> **Activity**:
In the entries below, spot each line with the word "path" and copy it.

[[ Data for processing, beginning ]]

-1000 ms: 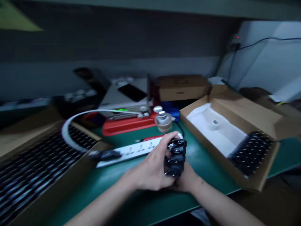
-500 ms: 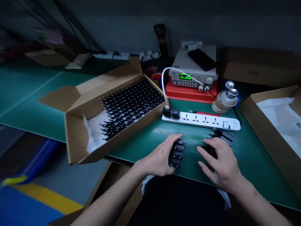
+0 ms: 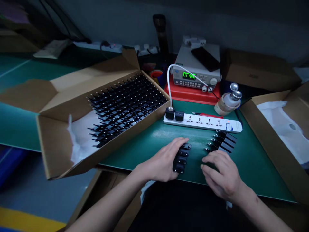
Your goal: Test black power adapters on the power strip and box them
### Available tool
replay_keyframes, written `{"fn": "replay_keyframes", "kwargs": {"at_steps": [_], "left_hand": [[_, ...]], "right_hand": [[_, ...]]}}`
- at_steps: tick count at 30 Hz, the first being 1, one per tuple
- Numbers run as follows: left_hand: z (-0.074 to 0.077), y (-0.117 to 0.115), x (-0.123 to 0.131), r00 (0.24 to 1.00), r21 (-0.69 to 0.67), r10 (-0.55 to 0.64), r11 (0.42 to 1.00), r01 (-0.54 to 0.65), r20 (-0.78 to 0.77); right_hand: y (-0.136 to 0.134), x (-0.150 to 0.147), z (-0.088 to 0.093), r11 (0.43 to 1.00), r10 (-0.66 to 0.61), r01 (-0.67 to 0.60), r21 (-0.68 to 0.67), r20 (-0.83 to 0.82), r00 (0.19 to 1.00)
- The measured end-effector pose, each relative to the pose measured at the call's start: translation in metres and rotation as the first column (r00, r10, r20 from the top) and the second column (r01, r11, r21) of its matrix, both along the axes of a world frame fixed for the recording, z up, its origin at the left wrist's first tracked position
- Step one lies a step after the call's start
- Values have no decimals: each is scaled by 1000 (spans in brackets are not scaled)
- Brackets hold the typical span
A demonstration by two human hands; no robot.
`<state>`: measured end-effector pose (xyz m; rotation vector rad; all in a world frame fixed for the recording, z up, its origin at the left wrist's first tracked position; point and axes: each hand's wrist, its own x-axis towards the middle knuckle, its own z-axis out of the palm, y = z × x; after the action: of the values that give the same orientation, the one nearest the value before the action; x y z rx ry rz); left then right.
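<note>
My left hand [image 3: 165, 159] is curled round a short stack of black plug adapters [image 3: 181, 158] standing on the green mat [image 3: 149, 143]. My right hand [image 3: 223, 174] hovers with fingers spread just behind a second row of black adapters [image 3: 223, 141] lying near the white power strip [image 3: 205, 124]. Its fingertips are close to that row; I cannot tell if they touch it.
An open cardboard box [image 3: 55, 151] full of black adapters [image 3: 123, 106] sits at the left. A tester with a green display [image 3: 195, 75] stands on a red base behind the strip, with a phone on top. Another open box [image 3: 270, 138] with white foam lies at the right. A tape roll [image 3: 225, 104] stands by the strip.
The view has swung left and steadied. My right hand came off the stack, moved right to the second adapter row, then drew back slightly. My left hand keeps its stack.
</note>
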<state>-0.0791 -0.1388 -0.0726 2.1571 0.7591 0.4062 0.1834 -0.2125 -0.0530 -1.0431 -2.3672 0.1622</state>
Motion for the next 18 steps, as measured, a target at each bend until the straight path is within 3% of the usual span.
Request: {"fn": "replay_keyframes", "kwargs": {"at_steps": [4, 7, 10, 12, 14, 18], "left_hand": [[6, 0, -4, 999, -9, -13, 1000, 13, -37], [23, 2, -13, 987, 39, 45, 998, -40, -155], [42, 7, -18, 927, 146, 152, 983, -108, -342], [47, 8, -14, 873, 215, 197, 970, -110, -446], [39, 10, -7, 852, 264, 211, 960, -89, -480], [-5, 22, -2, 938, 382, 162, 924, -34, -308]], "right_hand": [[9, 20, 4, 978, -202, 198, 64, 52, 978], [19, 42, 0, 940, -340, 340, 34, 185, 922], [24, 64, -11, 933, -325, 355, -51, 302, 896], [24, 73, -19, 946, -282, 318, -64, 318, 905], [24, 79, -24, 960, -249, 275, -43, 312, 917], [30, 89, -33, 982, -176, 187, -6, 317, 932]]}}
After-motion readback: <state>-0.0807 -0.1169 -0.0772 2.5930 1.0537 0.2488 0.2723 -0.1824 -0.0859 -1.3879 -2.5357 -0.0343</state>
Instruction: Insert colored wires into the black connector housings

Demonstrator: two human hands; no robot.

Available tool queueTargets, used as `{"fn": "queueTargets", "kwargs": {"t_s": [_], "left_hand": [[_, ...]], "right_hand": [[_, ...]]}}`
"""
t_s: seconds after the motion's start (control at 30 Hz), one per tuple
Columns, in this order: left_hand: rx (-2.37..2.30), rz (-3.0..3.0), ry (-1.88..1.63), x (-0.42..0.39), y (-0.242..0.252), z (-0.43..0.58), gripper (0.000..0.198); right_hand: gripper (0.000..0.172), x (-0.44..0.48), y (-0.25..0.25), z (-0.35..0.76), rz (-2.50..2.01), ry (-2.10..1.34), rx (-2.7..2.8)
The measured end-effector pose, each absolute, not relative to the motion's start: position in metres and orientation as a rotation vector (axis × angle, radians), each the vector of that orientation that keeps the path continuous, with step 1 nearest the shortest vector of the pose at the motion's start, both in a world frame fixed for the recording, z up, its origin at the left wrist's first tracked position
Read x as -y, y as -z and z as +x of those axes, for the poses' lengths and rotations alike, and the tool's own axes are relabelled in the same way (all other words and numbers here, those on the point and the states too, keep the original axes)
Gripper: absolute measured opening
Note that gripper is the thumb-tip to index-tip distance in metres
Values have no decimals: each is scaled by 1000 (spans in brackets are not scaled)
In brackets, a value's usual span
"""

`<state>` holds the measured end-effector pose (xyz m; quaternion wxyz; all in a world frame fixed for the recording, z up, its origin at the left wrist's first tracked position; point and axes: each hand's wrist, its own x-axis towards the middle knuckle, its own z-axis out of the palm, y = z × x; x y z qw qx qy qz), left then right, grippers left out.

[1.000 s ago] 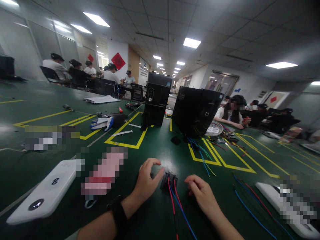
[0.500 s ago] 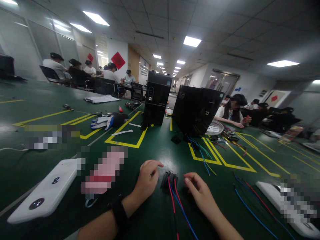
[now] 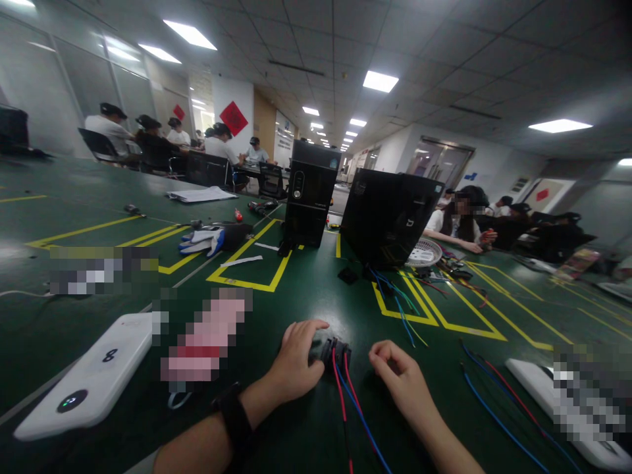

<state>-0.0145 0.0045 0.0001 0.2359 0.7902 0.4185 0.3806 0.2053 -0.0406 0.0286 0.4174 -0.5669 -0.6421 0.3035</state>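
Note:
A small black block [image 3: 326, 355] with red and blue wires [image 3: 356, 398] sits on the green table between my hands. The wires run from it toward me. My left hand [image 3: 297, 361] is open at the block's left side, fingers stretched over toward its far edge. Its thumb tip is close to the block; whether it touches I cannot tell. To the right, apart from the block, my right hand [image 3: 399, 370] has its fingers curled in, thumb against the forefinger. Anything inside that pinch is hidden or too small to see.
Two black computer cases [image 3: 311, 197] stand ahead. Loose wires [image 3: 498, 408] and a white device [image 3: 538, 388] lie at right. On the left are a white power bank [image 3: 93, 368], a blurred pink item [image 3: 210, 336] and gloves [image 3: 202, 242]. A person [image 3: 459, 224] sits at far right.
My left hand has opened wider and shifted slightly right, its thumb now by the block. My right hand has drawn a little right, its fingers curling in more. The block has stayed put.

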Motion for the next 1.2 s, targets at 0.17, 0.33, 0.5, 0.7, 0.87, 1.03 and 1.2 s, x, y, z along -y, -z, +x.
{"fn": "queueTargets", "kwargs": {"t_s": [0.17, 0.33, 0.5, 0.7, 0.87, 1.03, 1.2], "left_hand": [[-974, 2294, -842, -4, -4, -16, 73], [-974, 2295, -808, -6, -4, -13, 69], [-1044, 2256, -895, -7, -1, -12, 69], [-1083, 2268, -927, -7, 0, -12, 53], [-1085, 2236, -944, -6, -4, -11, 43], [-1121, 2203, -964, -4, -5, -10, 40], [-1146, 2185, -959, -4, -6, -8, 39]], "right_hand": [[29, 39, -26, 206, -1354, -788, 1623], [31, 39, -24, 206, -1366, -818, 1642], [32, 43, -26, 201, -1434, -778, 1756], [32, 46, -35, 184, -1429, -1183, 1695], [35, 44, -39, 171, -1421, -1154, 1675], [28, 44, -38, 166, -1449, -1138, 1667], [32, 52, -31, 165, -1483, -1021, 1743]]}}
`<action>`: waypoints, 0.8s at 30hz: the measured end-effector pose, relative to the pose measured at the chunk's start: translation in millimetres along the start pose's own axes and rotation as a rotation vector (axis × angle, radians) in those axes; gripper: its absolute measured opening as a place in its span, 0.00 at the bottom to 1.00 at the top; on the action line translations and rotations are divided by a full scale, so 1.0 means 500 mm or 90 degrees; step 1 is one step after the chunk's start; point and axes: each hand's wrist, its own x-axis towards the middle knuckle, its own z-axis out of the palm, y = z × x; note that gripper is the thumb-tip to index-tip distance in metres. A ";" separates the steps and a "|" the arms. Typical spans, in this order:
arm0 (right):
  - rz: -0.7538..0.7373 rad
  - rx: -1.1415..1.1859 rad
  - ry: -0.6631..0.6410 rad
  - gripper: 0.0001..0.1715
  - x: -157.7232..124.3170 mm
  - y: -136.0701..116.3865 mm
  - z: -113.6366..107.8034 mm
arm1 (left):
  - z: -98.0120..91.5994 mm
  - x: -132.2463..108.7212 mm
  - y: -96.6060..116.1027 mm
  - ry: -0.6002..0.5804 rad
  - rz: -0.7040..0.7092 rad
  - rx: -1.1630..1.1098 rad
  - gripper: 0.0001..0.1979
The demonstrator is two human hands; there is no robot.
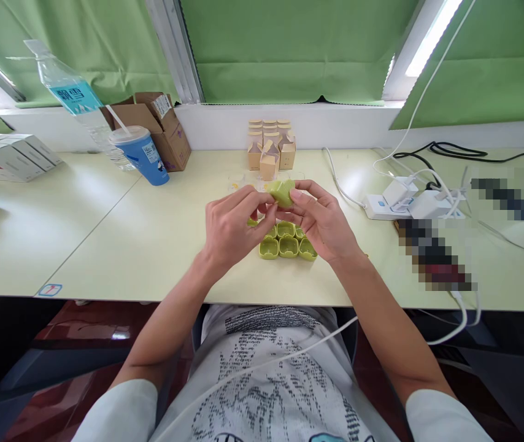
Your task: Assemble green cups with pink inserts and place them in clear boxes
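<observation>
A small light-green plastic cup (pixel 281 193) with a ribbed side is held up between both hands, above the table. My right hand (pixel 329 221) grips it from the right with thumb and fingers. From the left, my left hand (pixel 238 224) pinches at its lower left edge, the fingers closed; what lies between those fingertips is partly hidden. Under the hands stand several similar green cups (pixel 288 247) in rows, open side up, partly covered by my fingers. Behind the held cup are small clear plastic pieces (pixel 237 182) with some yellow in them.
Several small tan paper boxes (pixel 270 161) with raised flaps stand behind. At left are a blue cup with a straw (pixel 145 156), a tilted water bottle (pixel 78 101), a cardboard box (pixel 170 135) and white boxes (pixel 13 156). A power strip (pixel 377 207) with chargers and cables lies right.
</observation>
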 end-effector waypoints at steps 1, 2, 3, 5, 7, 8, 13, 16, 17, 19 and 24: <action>0.003 0.003 0.001 0.28 0.000 0.000 0.000 | 0.001 0.000 -0.001 0.002 0.002 -0.004 0.08; 0.006 0.006 -0.001 0.28 0.000 0.000 0.001 | 0.002 0.000 -0.002 0.005 0.002 -0.006 0.07; 0.006 0.010 -0.002 0.28 0.000 0.000 0.001 | 0.002 -0.001 -0.003 0.007 0.002 -0.007 0.07; 0.001 0.017 0.004 0.26 0.000 -0.001 0.002 | 0.003 -0.001 -0.004 0.010 0.003 -0.009 0.06; -0.004 0.017 0.021 0.26 0.000 -0.003 0.001 | 0.003 -0.001 -0.004 0.016 0.009 -0.012 0.05; -0.006 0.014 0.030 0.26 0.000 -0.004 0.000 | 0.003 -0.001 -0.004 0.019 0.013 -0.016 0.05; -0.006 -0.006 0.013 0.25 -0.002 -0.010 -0.002 | 0.000 0.000 0.001 0.005 -0.007 -0.018 0.04; -0.020 -0.030 -0.019 0.25 -0.006 -0.010 -0.001 | -0.001 0.000 0.002 -0.019 -0.036 -0.019 0.01; -0.031 -0.041 -0.027 0.24 -0.007 -0.010 0.000 | -0.001 0.000 0.002 -0.026 -0.040 -0.025 0.01; -0.058 -0.068 -0.039 0.22 -0.008 -0.007 0.000 | -0.002 0.000 0.000 -0.038 -0.047 -0.040 0.03; -0.122 -0.177 -0.026 0.28 -0.007 -0.004 -0.005 | -0.011 0.006 0.000 -0.041 -0.080 -0.114 0.07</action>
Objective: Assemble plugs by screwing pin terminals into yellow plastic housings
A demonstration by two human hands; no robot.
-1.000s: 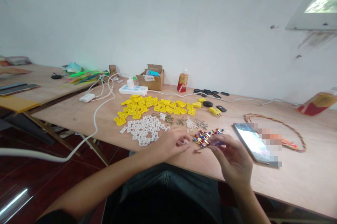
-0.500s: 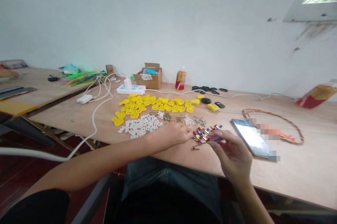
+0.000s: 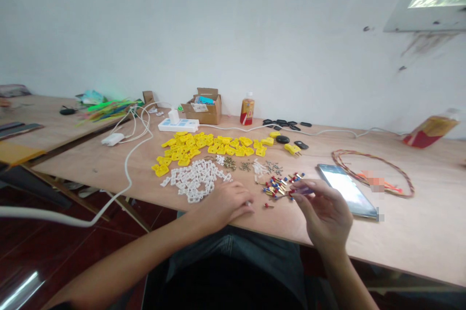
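Observation:
My right hand [image 3: 325, 213] is closed round a screwdriver with a purplish see-through handle [image 3: 305, 191]. Its thin shaft points left over a pile of brass pins with red and blue collars [image 3: 278, 186]. Left of that pile, my left hand [image 3: 231, 203] has its fingers pinched together near the table edge. Something small and pale shows at its fingertips, too small to name. White plastic inserts [image 3: 192, 181] lie heaped just beyond this hand. Behind them spread many yellow plug shells [image 3: 189, 145]. Small screws [image 3: 245, 166] sit in little heaps between the shells and the pins.
A phone [image 3: 345, 191] lies to the right, beside a coiled twisted cord [image 3: 400, 171]. At the back stand a power strip [image 3: 178, 125], a cardboard box [image 3: 207, 111] and a drink bottle [image 3: 247, 110]. A white cable [image 3: 127, 164] hangs across the left side.
My left hand has drawn back from the pins, leftward and nearer to me, with its fingers pinched. My right hand stays close to the pins with the screwdriver. The view has shifted slightly.

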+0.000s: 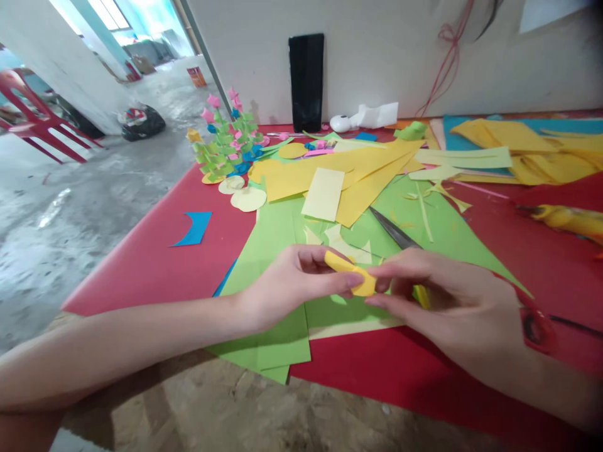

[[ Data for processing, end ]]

> **Expected answer**:
Motion for the next 18 steps, as measured, a target at each bend until the straight path is within 3% of the usual span.
The measured end-effector pose, each absolute, not relative to the motion's start: position in metres and orientation as a rotation vector (axis × angle, radians), each the vector of that orientation that keeps the path continuous, with step 1 nearest the shortest vector of the pose at the motion's start, both in a world frame fixed for the recording, z up, its origin at the left wrist's first tracked position

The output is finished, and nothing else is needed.